Hello, duplicated() does not seem to work for a long vector. For example, if you download the data from https://docs.google.com/open?id=0B6-m45Jvl3ZmNmpaSlJWMXo5bmc (a vector with about 12,000 numbers) and then run the following code which does duplicated() over the whole vector but just shows the last 30 elements: data.frame( tail(verylong, 30), tail(duplicated(verylong), 30) ) you'll see that at the end of the very long vector everything is listed as a duplicate of the preceding element (even though it shouldn't be). On the other hand, if you run the following code which just takes out the last 30 elements of the vector and does duplicated on them: data.frame( tail(verylong, 30), duplicated(tail(verylong, 30)) ) you get the correct results (FALSE shows up wherever the value in the first column changes). Does anyone know why this happens, and if there's a fix? I notice the documentation for duplicated() says: "Long vectors are supported for the default method of duplicated, but may only be usable if nmax is supplied." But I've tried running this with a high value of nmax given, and it still gives me the same problem. So far the only way I've figured out to get this duplicated()-like vector is to use a for loop going through one item at a time, but that takes about a minute to run. Best, Steve Politzer-Ahles -- Stephen Politzer-Ahles University of Kansas Linguistics Department http://people.ku.edu/~sjpa/
duplicated() with long vectors
6 messages · Stephen Politzer-Ahles, Sarah Goslee, Brian Ripley
Hi, duplicated() doesn't just look at consecutive values, but anywhere in the object. Since your 12320-element vector has only 48 separate values, and all of them occur before the last 30 elements, so duplicated() returns TRUE. You might be looking for something involving rle(). What are you trying to accomplish? Sarah On Wed, Dec 5, 2012 at 3:53 PM, Stephen Politzer-Ahles
<politzerahless at gmail.com> wrote:
Hello, duplicated() does not seem to work for a long vector. For example, if you download the data from https://docs.google.com/open?id=0B6-m45Jvl3ZmNmpaSlJWMXo5bmc (a vector with about 12,000 numbers) and then run the following code which does duplicated() over the whole vector but just shows the last 30 elements: data.frame( tail(verylong, 30), tail(duplicated(verylong), 30) ) you'll see that at the end of the very long vector everything is listed as a duplicate of the preceding element (even though it shouldn't be).

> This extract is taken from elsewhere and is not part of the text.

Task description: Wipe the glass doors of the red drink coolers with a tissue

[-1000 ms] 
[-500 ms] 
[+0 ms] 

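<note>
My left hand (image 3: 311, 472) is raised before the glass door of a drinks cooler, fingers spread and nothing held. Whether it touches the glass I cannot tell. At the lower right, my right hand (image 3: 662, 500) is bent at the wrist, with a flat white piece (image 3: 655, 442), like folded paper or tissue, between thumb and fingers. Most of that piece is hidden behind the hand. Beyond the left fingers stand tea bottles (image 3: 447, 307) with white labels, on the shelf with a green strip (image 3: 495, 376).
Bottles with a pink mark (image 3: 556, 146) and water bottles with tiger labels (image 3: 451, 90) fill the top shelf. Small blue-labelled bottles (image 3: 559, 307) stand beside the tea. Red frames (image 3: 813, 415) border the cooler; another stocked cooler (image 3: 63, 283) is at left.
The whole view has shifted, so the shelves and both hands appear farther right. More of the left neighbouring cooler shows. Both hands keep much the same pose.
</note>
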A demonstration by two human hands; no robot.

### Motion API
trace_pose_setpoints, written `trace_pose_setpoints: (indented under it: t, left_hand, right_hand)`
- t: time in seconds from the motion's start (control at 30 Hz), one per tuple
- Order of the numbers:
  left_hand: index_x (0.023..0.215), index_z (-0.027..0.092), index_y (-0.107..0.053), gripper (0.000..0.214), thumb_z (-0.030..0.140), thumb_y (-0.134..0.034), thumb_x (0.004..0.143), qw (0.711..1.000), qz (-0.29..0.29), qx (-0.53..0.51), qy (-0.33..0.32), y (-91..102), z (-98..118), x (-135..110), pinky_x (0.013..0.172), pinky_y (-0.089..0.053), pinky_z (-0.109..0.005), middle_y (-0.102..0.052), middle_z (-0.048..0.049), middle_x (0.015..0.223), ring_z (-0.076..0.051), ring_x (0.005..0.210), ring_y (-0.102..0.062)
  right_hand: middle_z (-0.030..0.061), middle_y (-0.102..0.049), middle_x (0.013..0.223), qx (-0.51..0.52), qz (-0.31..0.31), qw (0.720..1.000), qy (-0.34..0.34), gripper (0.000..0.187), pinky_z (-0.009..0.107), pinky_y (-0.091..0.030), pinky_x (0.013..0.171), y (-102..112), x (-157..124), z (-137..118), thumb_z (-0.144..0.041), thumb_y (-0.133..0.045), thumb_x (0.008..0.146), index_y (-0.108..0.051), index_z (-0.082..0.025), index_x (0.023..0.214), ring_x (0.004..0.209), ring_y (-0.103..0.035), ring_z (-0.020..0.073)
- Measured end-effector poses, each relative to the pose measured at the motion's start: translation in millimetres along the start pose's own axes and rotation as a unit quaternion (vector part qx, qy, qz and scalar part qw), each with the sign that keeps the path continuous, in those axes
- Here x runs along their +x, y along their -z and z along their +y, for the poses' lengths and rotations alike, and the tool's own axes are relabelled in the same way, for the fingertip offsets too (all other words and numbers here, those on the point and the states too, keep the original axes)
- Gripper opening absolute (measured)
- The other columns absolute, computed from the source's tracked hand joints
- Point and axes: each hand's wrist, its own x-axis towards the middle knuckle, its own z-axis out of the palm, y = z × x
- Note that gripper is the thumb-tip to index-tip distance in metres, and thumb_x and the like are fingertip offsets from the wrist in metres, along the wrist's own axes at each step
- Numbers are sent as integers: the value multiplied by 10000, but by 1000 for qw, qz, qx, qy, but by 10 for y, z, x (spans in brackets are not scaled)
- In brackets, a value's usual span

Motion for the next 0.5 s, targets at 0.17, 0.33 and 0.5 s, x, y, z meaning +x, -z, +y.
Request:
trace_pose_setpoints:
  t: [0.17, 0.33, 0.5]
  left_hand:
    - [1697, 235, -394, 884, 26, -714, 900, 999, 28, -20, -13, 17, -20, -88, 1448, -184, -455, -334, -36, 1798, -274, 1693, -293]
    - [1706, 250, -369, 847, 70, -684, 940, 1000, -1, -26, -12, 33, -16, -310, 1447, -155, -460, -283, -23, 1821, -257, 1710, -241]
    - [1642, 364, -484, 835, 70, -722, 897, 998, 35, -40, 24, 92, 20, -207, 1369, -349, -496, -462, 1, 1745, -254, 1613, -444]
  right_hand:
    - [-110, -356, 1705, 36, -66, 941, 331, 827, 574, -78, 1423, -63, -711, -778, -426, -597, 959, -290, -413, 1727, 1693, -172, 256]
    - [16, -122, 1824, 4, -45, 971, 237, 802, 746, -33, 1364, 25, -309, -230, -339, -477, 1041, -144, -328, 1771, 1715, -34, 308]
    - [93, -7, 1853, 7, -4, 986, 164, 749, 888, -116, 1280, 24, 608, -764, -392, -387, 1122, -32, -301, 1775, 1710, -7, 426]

On the other hand, if you run the following code which just takes out the last 30 elements of the vector and does duplicated on them: data.frame( tail(verylong, 30), duplicated(tail(verylong, 30)) ) you get the correct results (FALSE shows up wherever the value in the first column changes). Does anyone know why this happens, and if there's a fix? I notice the documentation for duplicated() says: "Long vectors are supported for the default method of duplicated, but may only be usable if nmax is supplied." But I've tried running this with a high value of nmax given, and it still gives me the same problem. So far the only way I've figured out to get this duplicated()-like vector is to use a for loop going through one item at a time, but that takes about a minute to run. Best, Steve Politzer-Ahles
-- Sarah Goslee http://www.functionaldiversity.org
Hi Sarah, Thanks a lot for your explanation. I was mistakenly under the impression that duplicated() only looked at immediately preceding element, not all preceding elements. What I was trying to do was get a vector saying, for each item, whether that item is the same as the preceding item. Now that I think of it, I could do this easily by copying the vector, shifting it over one (by removing the first element and adding something to the end), and then just compare the elements of the two vectors directly. Best, Steve
On Wed, Dec 5, 2012 at 3:08 PM, Sarah Goslee <sarah.goslee at gmail.com> wrote:
Hi, duplicated() doesn't just look at consecutive values, but anywhere in the object. Since your 12320-element vector has only 48 separate values, and all of them occur before the last 30 elements, so duplicated() returns TRUE. You might be looking for something involving rle(). What are you trying to accomplish? Sarah On Wed, Dec 5, 2012 at 3:53 PM, Stephen Politzer-Ahles <politzerahless at gmail.com> wrote:
Hello, duplicated() does not seem to work for a long vector. For example, if you download the data from https://docs.google.com/open?id=0B6-m45Jvl3ZmNmpaSlJWMXo5bmc (a vector with about 12,000 numbers) and then run the following code which does duplicated() over the whole vector but just shows the last 30 elements: data.frame( tail(verylong, 30), tail(duplicated(verylong), 30) ) you'll see that at the end of the very long vector everything is listed as a duplicate of the preceding element (even though it shouldn't be). On the other hand, if you run the following code which just takes out the last 30 elements of the vector and does duplicated on them: data.frame( tail(verylong, 30), duplicated(tail(verylong, 30)) ) you get the correct results (FALSE shows up wherever the value in the first column changes). Does anyone know why this happens, and if there's a fix? I notice the documentation for duplicated() says: "Long vectors are supported for the default method of duplicated, but may only be usable if nmax is supplied." But I've tried running this with a high value of nmax given, and it still gives me the same problem. So far the only way I've figured out to get this duplicated()-like vector is to use a for loop going through one item at a time, but that takes about a minute to run. Best, Steve Politzer-Ahles
-- Sarah Goslee http://www.functionaldiversity.org
Stephen Politzer-Ahles University of Kansas Linguistics Department http://people.ku.edu/~sjpa/
What I was trying to do was get a vector saying, for each item, whether that item is the same as the preceding item. Now that I think of it, I could do this easily by copying the vector, shifting it over one (by removing the first element and adding something to the end), and then just compare the elements of the two vectors directly.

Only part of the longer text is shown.